● **Required work**
Lines from the material below that hold the string "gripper" are what is needed; copy each of them.

● **Data below**
————
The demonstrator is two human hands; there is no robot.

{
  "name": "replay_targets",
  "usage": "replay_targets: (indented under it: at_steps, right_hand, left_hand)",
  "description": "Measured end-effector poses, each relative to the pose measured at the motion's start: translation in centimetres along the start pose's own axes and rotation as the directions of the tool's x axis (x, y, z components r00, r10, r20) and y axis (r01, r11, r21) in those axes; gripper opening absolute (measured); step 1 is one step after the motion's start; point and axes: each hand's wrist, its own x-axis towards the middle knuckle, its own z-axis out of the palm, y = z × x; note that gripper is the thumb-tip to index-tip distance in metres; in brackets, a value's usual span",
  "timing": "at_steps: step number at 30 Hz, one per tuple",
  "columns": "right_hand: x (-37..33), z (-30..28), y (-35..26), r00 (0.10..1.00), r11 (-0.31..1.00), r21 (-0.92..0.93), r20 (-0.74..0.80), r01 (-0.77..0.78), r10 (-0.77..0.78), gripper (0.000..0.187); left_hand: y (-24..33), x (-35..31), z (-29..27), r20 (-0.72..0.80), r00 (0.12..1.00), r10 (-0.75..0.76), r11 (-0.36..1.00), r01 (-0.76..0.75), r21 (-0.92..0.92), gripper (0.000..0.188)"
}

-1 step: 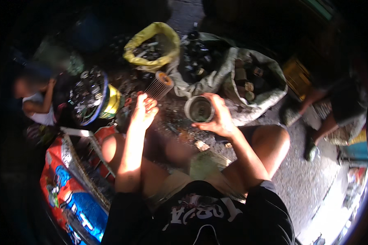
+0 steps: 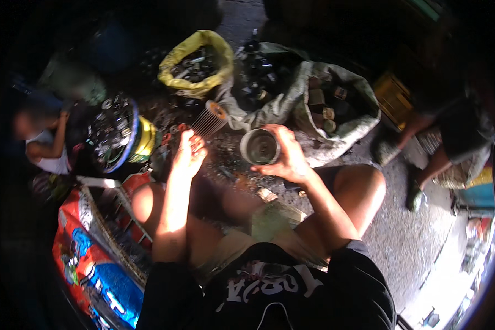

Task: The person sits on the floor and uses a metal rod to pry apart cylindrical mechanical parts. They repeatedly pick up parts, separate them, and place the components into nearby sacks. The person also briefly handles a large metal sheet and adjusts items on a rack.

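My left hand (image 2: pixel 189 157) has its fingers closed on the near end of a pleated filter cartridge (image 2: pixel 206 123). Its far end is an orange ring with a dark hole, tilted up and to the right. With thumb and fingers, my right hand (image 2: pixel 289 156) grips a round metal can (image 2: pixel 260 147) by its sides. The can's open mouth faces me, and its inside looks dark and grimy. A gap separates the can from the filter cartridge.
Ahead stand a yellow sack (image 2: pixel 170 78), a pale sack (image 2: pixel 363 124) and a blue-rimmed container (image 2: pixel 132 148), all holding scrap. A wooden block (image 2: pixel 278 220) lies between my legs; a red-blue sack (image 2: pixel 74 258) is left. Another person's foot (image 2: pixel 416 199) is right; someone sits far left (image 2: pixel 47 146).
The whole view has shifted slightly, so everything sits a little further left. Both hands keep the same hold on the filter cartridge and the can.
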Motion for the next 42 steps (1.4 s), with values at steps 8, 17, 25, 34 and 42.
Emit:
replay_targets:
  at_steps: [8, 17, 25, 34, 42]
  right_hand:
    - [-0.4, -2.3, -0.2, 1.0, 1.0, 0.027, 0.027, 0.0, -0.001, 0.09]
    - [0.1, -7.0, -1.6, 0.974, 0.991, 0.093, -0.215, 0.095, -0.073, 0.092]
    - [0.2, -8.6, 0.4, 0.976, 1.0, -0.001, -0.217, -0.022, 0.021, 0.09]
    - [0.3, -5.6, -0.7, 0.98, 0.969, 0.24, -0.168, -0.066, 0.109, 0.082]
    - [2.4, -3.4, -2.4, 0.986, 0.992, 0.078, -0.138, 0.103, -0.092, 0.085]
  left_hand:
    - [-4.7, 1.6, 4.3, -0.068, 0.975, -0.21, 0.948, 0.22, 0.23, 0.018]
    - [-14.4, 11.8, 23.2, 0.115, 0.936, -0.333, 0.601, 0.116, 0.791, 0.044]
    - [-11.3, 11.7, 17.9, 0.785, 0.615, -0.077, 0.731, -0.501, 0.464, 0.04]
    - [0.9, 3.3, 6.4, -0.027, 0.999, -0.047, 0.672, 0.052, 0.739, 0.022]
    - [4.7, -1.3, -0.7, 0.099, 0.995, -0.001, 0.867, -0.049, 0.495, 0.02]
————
● **Answer section**
  "description": "Measured end-effector poses, each relative to the pose measured at the motion's start: translation in centimetres along the start pose's own axes and rotation as the directions of the tool's x axis (x, y, z components r00, r10, r20) and y axis (r01, r11, r21) in those axes; gripper opening absolute (measured); step 1 is one step after the motion's start; point and axes: each hand's wrist, its own x-axis towards the middle knuckle, its own z-axis out of the palm, y = z × x; note that gripper is the thumb-tip to index-tip distance in metres; in brackets, a value's usual span",
  "columns": "right_hand: x (-37..33), z (-30..28), y (-35..26), r00 (0.10..1.00), r11 (-0.31..1.00), r21 (-0.92..0.93), r20 (-0.74..0.80), r01 (-0.77..0.78), r10 (-0.77..0.78), gripper (0.000..0.187); left_hand: y (-24..33), x (-35..31), z (-29..27), r20 (-0.72..0.80), r00 (0.12..1.00), r10 (-0.75..0.76), r11 (-0.36..1.00), r01 (-0.76..0.75), r21 (-0.92..0.92), gripper (0.000..0.188)"

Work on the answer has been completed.